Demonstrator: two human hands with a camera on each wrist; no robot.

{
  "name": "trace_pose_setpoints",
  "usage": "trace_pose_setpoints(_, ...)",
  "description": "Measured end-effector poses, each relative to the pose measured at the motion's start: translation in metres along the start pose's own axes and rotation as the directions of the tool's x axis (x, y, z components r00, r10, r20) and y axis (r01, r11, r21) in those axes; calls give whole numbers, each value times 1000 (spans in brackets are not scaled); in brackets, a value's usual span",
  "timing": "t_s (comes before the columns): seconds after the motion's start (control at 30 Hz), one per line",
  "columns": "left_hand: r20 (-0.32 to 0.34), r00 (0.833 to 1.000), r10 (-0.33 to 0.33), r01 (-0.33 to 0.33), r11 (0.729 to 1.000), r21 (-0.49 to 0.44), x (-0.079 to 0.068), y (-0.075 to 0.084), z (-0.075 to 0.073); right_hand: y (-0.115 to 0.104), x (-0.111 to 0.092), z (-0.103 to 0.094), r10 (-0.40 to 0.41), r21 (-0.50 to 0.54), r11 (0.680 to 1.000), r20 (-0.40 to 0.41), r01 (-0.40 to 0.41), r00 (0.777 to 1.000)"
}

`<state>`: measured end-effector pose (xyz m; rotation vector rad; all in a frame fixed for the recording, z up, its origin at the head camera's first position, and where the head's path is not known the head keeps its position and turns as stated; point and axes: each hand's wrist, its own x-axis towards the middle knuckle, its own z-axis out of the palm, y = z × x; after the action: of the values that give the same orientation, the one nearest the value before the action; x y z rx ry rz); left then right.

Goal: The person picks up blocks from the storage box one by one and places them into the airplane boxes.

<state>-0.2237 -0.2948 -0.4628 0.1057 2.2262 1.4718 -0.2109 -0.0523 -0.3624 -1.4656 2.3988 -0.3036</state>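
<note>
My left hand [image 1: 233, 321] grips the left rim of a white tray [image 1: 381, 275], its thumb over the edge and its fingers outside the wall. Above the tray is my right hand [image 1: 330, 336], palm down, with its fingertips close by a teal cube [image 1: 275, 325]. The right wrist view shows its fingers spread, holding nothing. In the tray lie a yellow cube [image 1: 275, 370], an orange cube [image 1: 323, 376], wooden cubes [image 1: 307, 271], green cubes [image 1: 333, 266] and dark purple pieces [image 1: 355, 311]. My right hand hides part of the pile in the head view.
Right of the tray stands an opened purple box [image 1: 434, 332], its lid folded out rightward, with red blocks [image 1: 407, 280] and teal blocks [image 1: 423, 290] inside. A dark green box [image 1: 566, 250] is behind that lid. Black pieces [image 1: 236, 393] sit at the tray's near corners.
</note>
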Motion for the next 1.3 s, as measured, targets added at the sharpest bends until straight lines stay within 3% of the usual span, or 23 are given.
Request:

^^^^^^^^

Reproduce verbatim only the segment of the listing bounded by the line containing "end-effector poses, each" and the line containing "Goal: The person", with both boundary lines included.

  "description": "Measured end-effector poses, each relative to the pose measured at the motion's start: translation in metres along the start pose's own axes and rotation as the directions of the tool's x axis (x, y, z components r00, r10, r20) and y axis (r01, r11, r21) in those axes; calls give whole numbers, each value times 1000 (spans in brackets are not scaled); in brackets, a value's usual span",
  "timing": "t_s (comes before the columns): seconds after the motion's start (control at 30 Hz), one per line",
  "columns": "left_hand: r20 (-0.32 to 0.34), r00 (0.833 to 1.000), r10 (-0.33 to 0.33), r01 (-0.33 to 0.33), r11 (0.729 to 1.000), r21 (-0.49 to 0.44), x (-0.079 to 0.068), y (-0.075 to 0.084), z (-0.075 to 0.073); right_hand: y (-0.115 to 0.104), x (-0.111 to 0.092), z (-0.103 to 0.094), r10 (-0.40 to 0.41), r21 (-0.50 to 0.54), r11 (0.680 to 1.000), r20 (-0.40 to 0.41), r01 (-0.40 to 0.41), r00 (0.777 to 1.000)"
}

`<state>`: measured end-effector pose (xyz m; rotation vector rad; all in a frame fixed for the recording, z up, its origin at the head camera's first position, and where the head's path is not known the head keeps its position and turns as stated; point and axes: each hand's wrist, its own x-axis towards the middle knuckle, its own z-axis out of the palm, y = z × x; after the action: of the values that give the same orientation, the one nearest the value before the action; x y z rx ry rz); left then right.

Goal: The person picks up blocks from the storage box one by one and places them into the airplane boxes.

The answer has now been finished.